I’m scared to try it on the head ridges because the sculpture detail there is kinda ambiguous which puts the onus on me to pretty it up.

Another thing I did yesterday was the black robe. Painted dark grey and then hit with targeted black wash to darken it down and alas I think I added too much so another highlight step with dark grey could be in order.
#hobbystreak day 33

Fingers crossed that this greenstuff alone solution will do the trick. Perhaps I should have added super glue in first.
I used a soft tipped ‘clay shaper’ tool to sculpt the greenstuff and I used saliva on the tool to keep it from sticking to the epoxy putty.


I mixed equal parts blue and yellow, nothing fancy.
I rolled a tiny snake out of GS between my fingers and then stuck it into a drill hole. Once I got enough into the slot I broke the snake off and then went about smushing the greenstuff into and around the hole with my shaper tool.

Remember to let GS dry for a long time, like 24 hrs at least. It takes awhile to harden into its final form even though it starts to harden within the hour of mixing it up.
#hobbystreak day 31
Next thought is how do I prime the magnetized arms in a way that isn’t a drag…. especially the ones with pins that kinda wobble when you touch them.
We’ll see what I decide on when we get there.
#Hobbystreak day 30
Inspired by the podcast Trapped Under Plastic, let’s see my TRUE WIPs, warts and all.
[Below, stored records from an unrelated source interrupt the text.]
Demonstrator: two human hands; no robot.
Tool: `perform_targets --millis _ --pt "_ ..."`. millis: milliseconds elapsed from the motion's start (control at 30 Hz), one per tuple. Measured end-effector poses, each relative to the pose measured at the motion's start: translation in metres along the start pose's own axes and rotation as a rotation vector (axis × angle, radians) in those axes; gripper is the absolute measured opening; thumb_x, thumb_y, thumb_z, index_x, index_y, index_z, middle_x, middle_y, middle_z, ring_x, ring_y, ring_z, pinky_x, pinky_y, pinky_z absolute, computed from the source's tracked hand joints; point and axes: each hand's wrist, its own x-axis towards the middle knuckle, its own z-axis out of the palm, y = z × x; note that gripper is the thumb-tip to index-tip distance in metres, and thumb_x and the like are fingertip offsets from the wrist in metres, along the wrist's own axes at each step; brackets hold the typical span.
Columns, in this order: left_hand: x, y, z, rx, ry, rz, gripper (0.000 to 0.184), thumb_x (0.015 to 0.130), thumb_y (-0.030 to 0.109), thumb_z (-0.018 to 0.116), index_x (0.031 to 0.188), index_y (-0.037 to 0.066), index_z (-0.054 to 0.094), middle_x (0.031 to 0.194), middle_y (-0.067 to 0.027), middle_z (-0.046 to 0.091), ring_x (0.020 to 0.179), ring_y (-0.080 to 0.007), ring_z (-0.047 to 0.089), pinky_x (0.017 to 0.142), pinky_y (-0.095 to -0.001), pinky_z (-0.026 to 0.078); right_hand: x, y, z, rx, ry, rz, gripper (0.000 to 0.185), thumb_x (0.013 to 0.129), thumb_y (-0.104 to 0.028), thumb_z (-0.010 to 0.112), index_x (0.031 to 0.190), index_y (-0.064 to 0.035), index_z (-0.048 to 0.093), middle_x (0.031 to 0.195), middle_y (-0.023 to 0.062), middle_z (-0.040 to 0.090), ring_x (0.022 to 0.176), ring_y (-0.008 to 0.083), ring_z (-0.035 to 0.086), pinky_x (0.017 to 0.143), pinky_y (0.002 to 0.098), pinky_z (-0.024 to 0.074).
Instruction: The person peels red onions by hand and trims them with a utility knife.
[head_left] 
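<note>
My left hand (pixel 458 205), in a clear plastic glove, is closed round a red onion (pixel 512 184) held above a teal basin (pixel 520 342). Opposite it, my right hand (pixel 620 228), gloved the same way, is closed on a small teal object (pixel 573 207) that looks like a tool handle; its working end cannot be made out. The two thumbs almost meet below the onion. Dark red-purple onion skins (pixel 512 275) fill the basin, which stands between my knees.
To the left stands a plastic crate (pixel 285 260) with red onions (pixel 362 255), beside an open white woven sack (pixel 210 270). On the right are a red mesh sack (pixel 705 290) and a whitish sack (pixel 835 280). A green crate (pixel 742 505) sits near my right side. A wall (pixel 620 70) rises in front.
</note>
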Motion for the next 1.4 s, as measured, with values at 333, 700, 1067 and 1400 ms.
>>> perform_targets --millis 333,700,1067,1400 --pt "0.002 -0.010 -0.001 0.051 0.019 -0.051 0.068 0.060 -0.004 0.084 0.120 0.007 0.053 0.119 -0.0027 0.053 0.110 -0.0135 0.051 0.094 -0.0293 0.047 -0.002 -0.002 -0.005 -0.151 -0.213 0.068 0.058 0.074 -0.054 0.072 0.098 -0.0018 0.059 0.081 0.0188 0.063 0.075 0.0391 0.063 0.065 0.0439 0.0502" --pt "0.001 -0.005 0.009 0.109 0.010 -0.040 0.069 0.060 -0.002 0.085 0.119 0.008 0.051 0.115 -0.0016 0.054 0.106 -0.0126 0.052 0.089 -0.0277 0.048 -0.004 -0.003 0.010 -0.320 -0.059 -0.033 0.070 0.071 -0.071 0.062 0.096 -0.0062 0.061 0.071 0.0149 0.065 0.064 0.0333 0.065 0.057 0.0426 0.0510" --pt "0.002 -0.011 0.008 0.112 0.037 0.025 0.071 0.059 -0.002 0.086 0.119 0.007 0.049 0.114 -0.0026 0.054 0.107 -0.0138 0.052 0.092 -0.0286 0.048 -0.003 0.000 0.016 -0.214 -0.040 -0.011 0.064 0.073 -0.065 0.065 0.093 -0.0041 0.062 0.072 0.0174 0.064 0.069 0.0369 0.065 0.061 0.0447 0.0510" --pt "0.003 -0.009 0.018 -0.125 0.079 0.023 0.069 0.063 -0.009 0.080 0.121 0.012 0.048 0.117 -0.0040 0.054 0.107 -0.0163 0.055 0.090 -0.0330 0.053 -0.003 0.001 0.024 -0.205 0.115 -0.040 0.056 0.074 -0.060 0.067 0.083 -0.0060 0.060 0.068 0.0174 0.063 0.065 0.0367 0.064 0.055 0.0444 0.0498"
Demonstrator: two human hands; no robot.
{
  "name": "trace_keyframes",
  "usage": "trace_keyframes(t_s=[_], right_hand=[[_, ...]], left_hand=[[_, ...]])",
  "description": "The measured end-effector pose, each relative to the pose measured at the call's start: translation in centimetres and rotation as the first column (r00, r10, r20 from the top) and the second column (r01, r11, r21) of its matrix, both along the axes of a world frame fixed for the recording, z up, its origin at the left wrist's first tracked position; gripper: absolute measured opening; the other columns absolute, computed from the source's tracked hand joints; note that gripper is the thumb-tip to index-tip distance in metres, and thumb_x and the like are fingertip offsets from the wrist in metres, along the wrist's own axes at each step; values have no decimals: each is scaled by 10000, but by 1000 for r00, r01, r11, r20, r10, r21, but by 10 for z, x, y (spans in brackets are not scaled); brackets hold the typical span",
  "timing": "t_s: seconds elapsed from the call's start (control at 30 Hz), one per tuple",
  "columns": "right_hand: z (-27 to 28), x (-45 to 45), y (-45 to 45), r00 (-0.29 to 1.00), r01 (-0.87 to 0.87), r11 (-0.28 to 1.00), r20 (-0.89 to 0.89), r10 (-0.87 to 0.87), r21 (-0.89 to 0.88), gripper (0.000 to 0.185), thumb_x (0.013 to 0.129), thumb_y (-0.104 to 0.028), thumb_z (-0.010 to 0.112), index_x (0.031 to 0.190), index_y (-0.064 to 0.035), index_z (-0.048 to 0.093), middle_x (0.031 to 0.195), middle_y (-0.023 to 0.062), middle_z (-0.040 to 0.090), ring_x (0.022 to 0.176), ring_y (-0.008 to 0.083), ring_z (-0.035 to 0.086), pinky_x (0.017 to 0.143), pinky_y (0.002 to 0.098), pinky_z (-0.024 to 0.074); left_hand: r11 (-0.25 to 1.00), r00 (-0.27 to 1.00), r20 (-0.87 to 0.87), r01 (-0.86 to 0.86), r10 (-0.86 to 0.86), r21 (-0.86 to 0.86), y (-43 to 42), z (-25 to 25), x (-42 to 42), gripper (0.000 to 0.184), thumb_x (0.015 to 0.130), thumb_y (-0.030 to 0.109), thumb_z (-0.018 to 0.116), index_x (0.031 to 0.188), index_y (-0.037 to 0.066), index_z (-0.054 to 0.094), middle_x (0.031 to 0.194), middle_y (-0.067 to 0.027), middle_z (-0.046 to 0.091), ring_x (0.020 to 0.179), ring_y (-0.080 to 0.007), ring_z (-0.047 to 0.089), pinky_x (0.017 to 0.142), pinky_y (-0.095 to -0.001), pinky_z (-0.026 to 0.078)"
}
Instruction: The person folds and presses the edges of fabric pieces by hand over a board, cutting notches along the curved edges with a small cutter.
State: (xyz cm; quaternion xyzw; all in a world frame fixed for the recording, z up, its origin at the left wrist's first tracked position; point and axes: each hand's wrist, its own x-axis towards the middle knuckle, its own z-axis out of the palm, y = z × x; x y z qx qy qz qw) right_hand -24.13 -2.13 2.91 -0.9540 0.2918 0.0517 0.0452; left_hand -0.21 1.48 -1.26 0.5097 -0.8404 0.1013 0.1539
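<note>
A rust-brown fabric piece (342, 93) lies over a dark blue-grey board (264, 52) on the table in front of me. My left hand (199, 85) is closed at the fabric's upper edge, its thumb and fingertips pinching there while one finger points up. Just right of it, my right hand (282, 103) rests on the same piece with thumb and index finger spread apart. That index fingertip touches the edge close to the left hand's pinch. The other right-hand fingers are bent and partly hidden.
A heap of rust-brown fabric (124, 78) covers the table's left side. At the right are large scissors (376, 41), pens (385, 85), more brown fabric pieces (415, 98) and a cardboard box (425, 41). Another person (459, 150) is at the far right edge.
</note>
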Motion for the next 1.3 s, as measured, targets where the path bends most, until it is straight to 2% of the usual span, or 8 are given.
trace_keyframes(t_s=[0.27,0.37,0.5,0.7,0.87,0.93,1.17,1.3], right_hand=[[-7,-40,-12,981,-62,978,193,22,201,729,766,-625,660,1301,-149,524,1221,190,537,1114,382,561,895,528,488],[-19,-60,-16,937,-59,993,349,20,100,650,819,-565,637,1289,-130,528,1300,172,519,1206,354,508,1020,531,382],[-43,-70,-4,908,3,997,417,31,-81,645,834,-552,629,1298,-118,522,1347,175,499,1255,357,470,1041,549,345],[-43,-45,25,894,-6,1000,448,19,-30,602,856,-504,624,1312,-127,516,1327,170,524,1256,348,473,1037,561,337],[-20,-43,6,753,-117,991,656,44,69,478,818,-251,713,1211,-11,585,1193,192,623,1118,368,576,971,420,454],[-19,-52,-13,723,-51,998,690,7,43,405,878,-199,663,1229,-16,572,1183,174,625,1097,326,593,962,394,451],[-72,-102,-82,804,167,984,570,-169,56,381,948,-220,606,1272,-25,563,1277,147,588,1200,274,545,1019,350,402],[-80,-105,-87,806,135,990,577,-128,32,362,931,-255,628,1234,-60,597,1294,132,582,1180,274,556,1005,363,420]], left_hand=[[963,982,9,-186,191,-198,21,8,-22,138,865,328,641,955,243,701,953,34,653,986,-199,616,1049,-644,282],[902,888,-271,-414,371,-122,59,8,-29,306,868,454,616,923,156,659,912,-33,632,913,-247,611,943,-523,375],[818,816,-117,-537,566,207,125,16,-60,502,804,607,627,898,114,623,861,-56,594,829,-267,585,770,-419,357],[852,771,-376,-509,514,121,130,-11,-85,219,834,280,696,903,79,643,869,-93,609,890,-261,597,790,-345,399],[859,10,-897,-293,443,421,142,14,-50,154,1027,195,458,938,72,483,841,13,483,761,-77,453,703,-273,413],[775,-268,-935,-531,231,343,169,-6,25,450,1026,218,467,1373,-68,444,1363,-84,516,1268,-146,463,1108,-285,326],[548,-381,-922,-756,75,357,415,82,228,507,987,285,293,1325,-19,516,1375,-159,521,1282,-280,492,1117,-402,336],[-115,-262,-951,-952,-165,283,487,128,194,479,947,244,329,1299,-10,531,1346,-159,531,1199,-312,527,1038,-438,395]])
Let’s start with good news. I painted up this wraith’s sword and gauntlets and I think its coming along in the right direction. I got a little crafty with the recipe.
All credit due to youtuber Ninjon for inspiring me to mix colors into my metallic paints.
In his video he mixes gray paint and some other colors into a bright aluminum colored metallic paint to get darker shades. Me, not having dark shades of metallics on hand (despite me trying to buy a dark shade of metal… turns out scale 75 ‘heavy metal’ is pretty dang bright), decided to give this mixing method a try.
But I used black ink to mix instead of grey paint.
At first I got a dark grey that I used as a base coat for the metal on the ringwraith. But as the ink and paint solution sat on my palette the ink overtook the paint’s natural silver hue and I ended up with glittery black. Could be good for something else but not what I wanted here.
To highlight the metal on the ringwraith I used straight up heavy metal. Edge highlighting is still new to me so I laid down the heavy metal with caution on the sword edges. And then I went for the ridge in the center and laid down a big ugly streak of paint by accident.
To compensate for my mistake and for the fact that heavy metal looked way too bright next to the black metal, I kinda swiped heavy metal messily along the blade to imitate scratch lines and ended up with a visually textured surface that pleased my eye. Overall still too bright but when I hit it with some washes I think it will end up looking just right.

For my next wip I played with drybrushing red onto a couple of my starry night guardians to see what happens and.. well I’m less than thrilled with the results.


I tried to mitigate the red by glazing navy over it but it didn’t do much to it.
#hobbystreak

This went mostly without incident. I had to redrill the arm holes so that the magnets would go in all the way, I guess the dried glue from before messed with the fit the second time around.
Time will tell whether the magnets were glued secure in the long term.